Labor Pains: Because Being in a Union can be Painful

Detroit News: Labor bosses don’t share workers’ pain

We’re going to push the bounds of fair use today, because union bosses don’t see fit to play fair. In a major article published this morning, the Detroit News uncovers the facts and unloads on labor “leaders” who maintain their quality of life while their membership plummets along with their members’ spirits.

The News leads off:

Michigan’s biggest unions represented 60,000 fewer workers in 2006 compared with 2002. While membership plummeted 14 percent, jobs at union halls remained safe, dropping less than 1 percent.

Workers who kept their jobs saw the disparity between their paychecks and those of their union bosses grow. The pay gap between the state’s 50 top-paid labor leaders and union workers has grown by $18,000 since 2002 — an economic chasm expanding by almost $10 a day.

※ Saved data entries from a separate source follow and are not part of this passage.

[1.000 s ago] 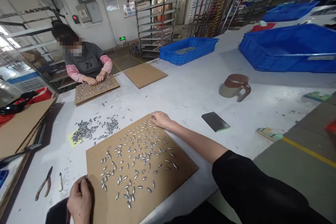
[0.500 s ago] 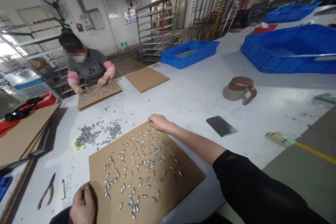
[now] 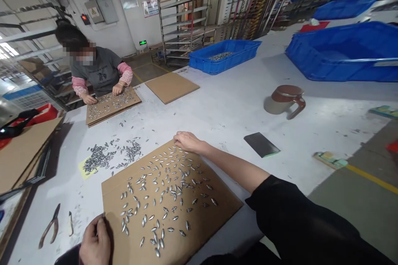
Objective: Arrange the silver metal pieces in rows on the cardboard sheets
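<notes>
Change: hardly anything has moved since the earlier frame; both hands stay on the same corners of the board, only the camera has shifted a little.
Left hand (image 3: pixel 93 242): at the near left corner of the board (image 3: pixel 214 219), fingers curled over the edge and pinching it.
Right hand (image 3: pixel 187 140): at the far corner of the board, palm down, fingers bent onto the edge; I cannot tell if it grips or only presses.
Pieces (image 3: pixel 168 192): small silver oval parts, spread loosely over the middle of the board, not in rows, some touching each other.
Progress: by my judgement the spreading is only partly done; the pieces are scattered but a few clumps remain near the centre, and nothing looks sorted out yet.
Heap (image 3: pixel 108 155): more of the same parts on the table, just beyond the left side of the board.
Pliers (image 3: pixel 49 227): left of the board, near the left hand.
Mug (image 3: pixel 284 99): well beyond the board, to the right.
Co-worker (image 3: pixel 99 72): far beyond the board, both hands on another board with parts.
</notes>
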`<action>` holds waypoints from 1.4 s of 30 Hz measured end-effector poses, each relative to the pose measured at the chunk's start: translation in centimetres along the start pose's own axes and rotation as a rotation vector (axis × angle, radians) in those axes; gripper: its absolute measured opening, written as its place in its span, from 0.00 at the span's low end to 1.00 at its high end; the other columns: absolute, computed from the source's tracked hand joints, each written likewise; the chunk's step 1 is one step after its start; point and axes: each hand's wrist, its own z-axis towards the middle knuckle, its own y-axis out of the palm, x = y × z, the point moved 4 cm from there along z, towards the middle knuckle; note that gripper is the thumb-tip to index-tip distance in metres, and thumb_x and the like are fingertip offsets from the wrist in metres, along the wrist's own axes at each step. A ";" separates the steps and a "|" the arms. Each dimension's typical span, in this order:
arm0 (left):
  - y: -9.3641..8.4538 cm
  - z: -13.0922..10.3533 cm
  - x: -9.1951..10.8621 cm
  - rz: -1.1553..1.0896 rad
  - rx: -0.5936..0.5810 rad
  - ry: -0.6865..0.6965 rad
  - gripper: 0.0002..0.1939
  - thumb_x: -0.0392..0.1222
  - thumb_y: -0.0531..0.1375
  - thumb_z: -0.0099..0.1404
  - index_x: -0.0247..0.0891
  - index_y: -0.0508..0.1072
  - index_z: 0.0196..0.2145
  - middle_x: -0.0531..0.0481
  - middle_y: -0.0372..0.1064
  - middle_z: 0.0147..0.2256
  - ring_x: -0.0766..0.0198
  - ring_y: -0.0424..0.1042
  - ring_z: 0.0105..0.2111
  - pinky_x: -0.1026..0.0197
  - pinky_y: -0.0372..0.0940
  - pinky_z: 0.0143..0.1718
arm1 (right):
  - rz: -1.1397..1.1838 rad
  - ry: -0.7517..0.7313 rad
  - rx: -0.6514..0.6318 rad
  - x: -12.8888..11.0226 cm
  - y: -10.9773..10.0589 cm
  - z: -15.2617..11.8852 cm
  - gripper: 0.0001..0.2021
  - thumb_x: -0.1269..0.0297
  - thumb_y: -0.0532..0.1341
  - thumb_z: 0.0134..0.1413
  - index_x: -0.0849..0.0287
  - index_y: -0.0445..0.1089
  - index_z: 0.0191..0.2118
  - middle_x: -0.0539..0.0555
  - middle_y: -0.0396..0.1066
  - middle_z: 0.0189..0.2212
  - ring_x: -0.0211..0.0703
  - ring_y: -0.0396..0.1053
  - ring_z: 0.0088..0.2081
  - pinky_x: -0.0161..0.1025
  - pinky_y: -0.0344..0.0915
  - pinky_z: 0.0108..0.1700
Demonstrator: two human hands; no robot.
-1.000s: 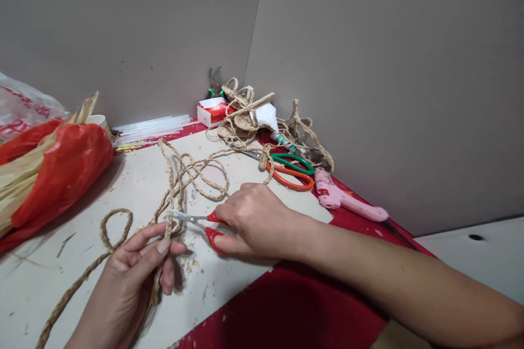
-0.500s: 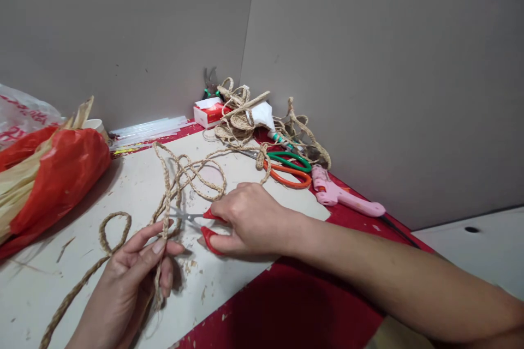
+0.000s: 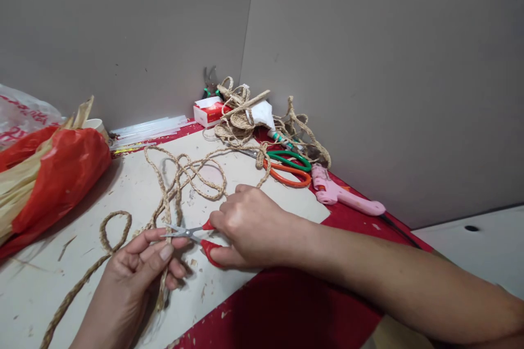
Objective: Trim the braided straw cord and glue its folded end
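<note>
Pinched between the thumb and fingers of my left hand [image 3: 143,262] is a braided straw cord [image 3: 166,202], its frayed end hanging below. Small red-handled scissors [image 3: 189,233] are gripped in my right hand [image 3: 249,226], fingers through the loops. Their blades stand apart around the cord, just above my left thumb. From there the cord runs back in loose loops over the white board [image 3: 229,289]. A thicker braided rope [image 3: 77,289] lies left of my left hand, with a loop at its far end.
Green-and-orange-handled scissors [image 3: 289,174] lie behind my right hand, beside a pink glue gun [image 3: 344,196]. Piled cords [image 3: 237,120], a red-and-white box [image 3: 208,113] and pruning shears [image 3: 210,82] stand in the corner. Clear glue sticks [image 3: 151,130] and a red bag [image 3: 69,169] are leftward. Grey walls close the back.
The scissors have moved nearer and left, so their blades now straddle the cord by my left thumb. My left hand has shifted slightly right and down with the cord.
</note>
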 end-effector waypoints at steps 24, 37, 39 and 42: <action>-0.2 -0.1 0.1 -0.057 0.016 0.008 0.22 0.37 0.69 0.56 0.40 0.70 0.48 0.41 0.79 0.38 0.66 0.72 0.23 0.64 0.68 0.26 | 0.130 0.054 -0.021 1.4 0.0 0.3 0.15 0.59 0.53 0.60 0.59 0.72 0.28 0.52 0.74 0.24 0.37 0.65 0.24 0.38 0.47 0.31; -0.3 0.3 0.4 -0.245 0.015 -0.061 0.11 0.36 0.72 0.49 0.39 0.76 0.31 0.49 0.76 0.28 0.66 0.72 0.26 0.65 0.70 0.31 | 0.173 -0.024 -0.006 1.1 0.0 0.0 0.14 0.54 0.58 0.49 0.59 0.68 0.22 0.53 0.71 0.19 0.38 0.63 0.23 0.38 0.48 0.30; -0.4 0.3 0.6 -0.254 0.026 -0.060 0.11 0.36 0.72 0.49 0.37 0.77 0.31 0.49 0.75 0.28 0.66 0.72 0.29 0.65 0.70 0.33 | 0.184 -0.045 0.010 1.0 0.0 -0.1 0.14 0.54 0.58 0.49 0.59 0.68 0.22 0.52 0.70 0.19 0.37 0.62 0.23 0.38 0.48 0.31; -0.5 0.2 0.9 -0.239 0.036 -0.052 0.10 0.35 0.72 0.49 0.35 0.77 0.31 0.51 0.72 0.27 0.69 0.70 0.27 0.68 0.69 0.31 | 0.233 -0.080 -0.002 0.9 -0.1 -0.3 0.14 0.54 0.58 0.49 0.59 0.65 0.21 0.50 0.68 0.18 0.35 0.59 0.21 0.36 0.49 0.30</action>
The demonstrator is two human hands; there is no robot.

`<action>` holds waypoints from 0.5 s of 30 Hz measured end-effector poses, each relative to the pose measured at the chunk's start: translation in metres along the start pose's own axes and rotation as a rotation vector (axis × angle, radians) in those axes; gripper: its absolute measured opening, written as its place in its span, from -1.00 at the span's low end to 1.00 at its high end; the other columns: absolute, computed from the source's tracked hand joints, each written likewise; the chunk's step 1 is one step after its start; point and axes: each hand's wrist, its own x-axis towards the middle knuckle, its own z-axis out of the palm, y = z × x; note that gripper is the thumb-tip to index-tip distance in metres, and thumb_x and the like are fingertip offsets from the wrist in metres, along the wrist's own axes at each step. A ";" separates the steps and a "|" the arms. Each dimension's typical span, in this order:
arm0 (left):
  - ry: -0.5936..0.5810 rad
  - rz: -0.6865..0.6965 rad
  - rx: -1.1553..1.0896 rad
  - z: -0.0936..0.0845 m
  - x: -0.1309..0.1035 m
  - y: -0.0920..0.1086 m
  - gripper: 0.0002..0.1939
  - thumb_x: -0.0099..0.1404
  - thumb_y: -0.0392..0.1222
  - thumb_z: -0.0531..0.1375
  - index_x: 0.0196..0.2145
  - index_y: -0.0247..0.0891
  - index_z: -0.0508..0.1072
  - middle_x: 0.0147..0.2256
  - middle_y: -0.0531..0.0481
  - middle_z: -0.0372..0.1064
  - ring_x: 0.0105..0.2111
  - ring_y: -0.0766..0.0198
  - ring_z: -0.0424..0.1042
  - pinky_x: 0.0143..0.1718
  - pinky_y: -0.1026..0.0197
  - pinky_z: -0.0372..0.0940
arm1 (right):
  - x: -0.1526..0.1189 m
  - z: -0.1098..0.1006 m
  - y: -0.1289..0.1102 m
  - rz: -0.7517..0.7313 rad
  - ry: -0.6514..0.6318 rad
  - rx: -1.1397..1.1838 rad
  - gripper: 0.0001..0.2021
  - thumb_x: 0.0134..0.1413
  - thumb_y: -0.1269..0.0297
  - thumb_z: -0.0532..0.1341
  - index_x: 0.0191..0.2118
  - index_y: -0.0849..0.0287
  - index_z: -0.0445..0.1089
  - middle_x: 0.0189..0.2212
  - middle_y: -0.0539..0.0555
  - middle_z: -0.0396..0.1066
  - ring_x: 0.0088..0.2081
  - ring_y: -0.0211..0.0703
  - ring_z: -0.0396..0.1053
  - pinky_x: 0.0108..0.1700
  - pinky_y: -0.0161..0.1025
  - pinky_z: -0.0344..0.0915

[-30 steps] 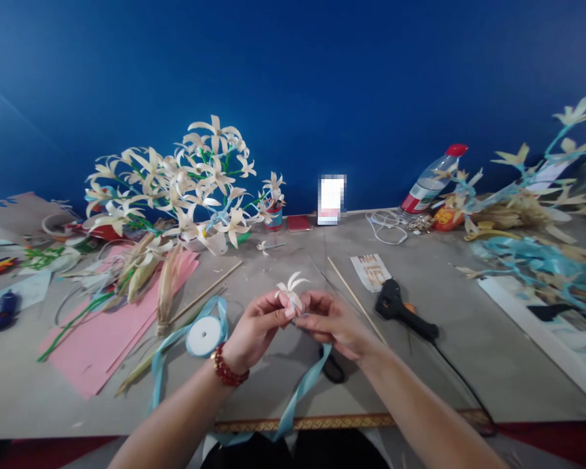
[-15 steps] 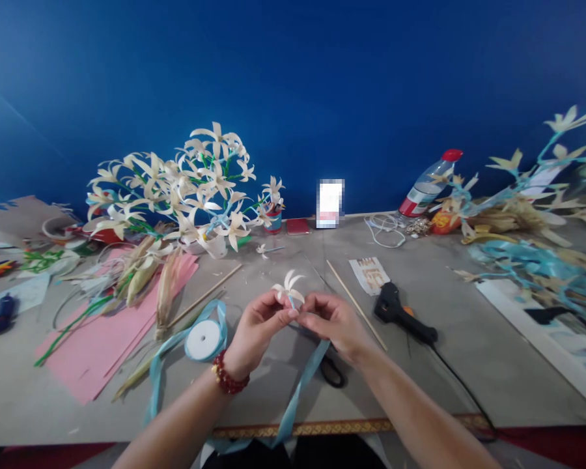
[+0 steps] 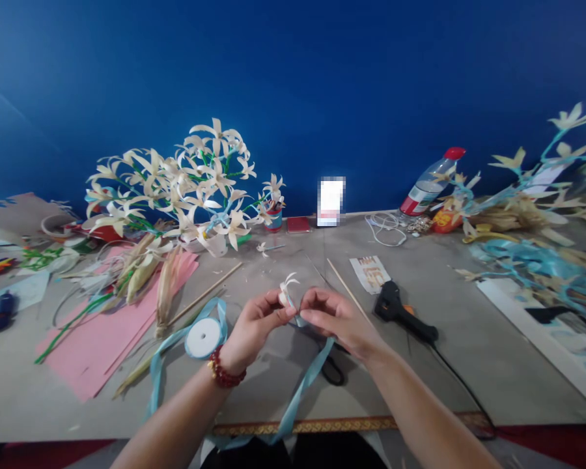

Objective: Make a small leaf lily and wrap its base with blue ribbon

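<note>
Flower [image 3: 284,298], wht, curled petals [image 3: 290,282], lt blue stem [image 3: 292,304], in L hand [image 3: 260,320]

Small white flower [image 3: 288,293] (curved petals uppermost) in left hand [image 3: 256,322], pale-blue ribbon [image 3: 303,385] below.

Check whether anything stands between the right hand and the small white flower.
Nothing visible blocks it: the left hand holds the flower close beside the right hand, with only blue ribbon at the narrow gap.
</note>
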 end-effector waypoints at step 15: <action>-0.093 -0.071 -0.141 -0.003 0.002 -0.005 -0.82 0.11 -0.17 0.41 -0.46 -0.32 0.53 -0.44 0.01 0.35 -0.44 0.35 0.20 -0.36 0.25 0.08 | 0.001 -0.005 -0.001 -0.034 -0.093 -0.055 -0.73 -0.08 0.12 0.44 -0.46 0.21 0.45 -0.58 -0.10 0.27 -0.53 -0.36 0.10 -0.48 -0.35 -0.03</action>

Records supplied to the Labor Department by the unions themselves show that the state’s 50 top-paid union officials now earn an average of $186,000. More than 1,000 labor officers and staffers in Michigan made more than $100,000 in 2006, more than twice as much as the average union worker.

And what of all that anti-employer rhetoric thrown around by union bosses (see the AFL-CIO’s “Executive Pay Watch” for example)? The News reports:

Union leaders and members have long complained about the millions paid to CEOs in salaries and perks. For instance, Alan Mulally, president and CEO of Ford Motor Co., was paid more than $28 million last year — that’s over 450 times more than the average line worker at the company. And Michigan’s top corporate titans had their average pay more than double since 2001, The News reported in May.

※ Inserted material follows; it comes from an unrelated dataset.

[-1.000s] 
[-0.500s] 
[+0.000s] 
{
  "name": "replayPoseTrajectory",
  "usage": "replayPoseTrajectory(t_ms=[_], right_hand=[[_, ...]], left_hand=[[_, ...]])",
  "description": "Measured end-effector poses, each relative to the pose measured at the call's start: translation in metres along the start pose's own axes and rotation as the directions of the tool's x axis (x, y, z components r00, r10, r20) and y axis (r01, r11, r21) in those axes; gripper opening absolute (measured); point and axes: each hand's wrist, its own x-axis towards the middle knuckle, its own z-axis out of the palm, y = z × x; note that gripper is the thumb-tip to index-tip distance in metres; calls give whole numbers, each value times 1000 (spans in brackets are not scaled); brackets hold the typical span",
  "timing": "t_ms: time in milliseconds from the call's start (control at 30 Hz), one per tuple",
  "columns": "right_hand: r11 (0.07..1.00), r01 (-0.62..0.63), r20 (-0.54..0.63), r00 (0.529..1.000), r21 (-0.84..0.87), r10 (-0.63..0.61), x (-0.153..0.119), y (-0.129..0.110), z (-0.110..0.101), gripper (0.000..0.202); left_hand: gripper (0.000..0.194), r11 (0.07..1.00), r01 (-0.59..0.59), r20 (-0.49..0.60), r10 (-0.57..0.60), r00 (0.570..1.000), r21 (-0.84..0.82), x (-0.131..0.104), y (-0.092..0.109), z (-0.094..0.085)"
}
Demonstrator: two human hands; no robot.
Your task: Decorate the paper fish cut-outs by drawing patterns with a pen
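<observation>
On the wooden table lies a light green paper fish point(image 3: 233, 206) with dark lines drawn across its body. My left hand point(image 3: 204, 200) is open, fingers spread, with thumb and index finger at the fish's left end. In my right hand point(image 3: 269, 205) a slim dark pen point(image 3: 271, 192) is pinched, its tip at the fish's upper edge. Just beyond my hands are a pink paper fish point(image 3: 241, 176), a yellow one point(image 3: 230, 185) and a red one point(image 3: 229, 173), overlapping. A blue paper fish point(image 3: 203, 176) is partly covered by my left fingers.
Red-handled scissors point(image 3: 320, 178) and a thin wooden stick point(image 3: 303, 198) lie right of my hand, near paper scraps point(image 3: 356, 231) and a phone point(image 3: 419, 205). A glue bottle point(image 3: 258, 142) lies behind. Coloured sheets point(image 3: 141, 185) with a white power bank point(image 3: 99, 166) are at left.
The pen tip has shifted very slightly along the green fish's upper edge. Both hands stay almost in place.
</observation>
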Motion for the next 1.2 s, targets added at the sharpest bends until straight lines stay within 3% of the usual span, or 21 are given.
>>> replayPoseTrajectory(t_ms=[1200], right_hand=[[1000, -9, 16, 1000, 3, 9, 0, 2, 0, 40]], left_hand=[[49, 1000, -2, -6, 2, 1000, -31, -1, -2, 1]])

Less known to the public — and to many union members — is the growing pay gap within many unions.

In 2006, the highest-paid union official in Michigan was Grosse Pointe Park’s Walter “Ralph” Mabry, the former executive secretary-treasurer of the Michigan Regional Council of Carpenters. He was paid more than $410,000 last year — up $26,000 from the year before. That’s a 6.7 percent pay hike at a time when his union lost 5 percent of its members, records show.

And there are some key figures on major unions. The paper reports:

  • Five UFCW officers in Michigan were paid more than $200,000 last year compared with top pay for union butchers of $40,000 — but the news is even worse. One UFCW member, following the sale of Farmer Jack grocery stores, said of union bosses that they “were in it for themselves … They pushed us aside when it was over.”
  • Michigan Education Association executive director Luigi Battaglieri (see just one entry on UnionFacts.com for him) was paid more $334,000 — nearly double the pay of the state’s public schools superintendent.
  • SEIU Local 79 head Willie Hampton “saw his pay jump 25 percent from 2002 to 2006” — but during “that same time, his union has lost 30 percent of its membership.”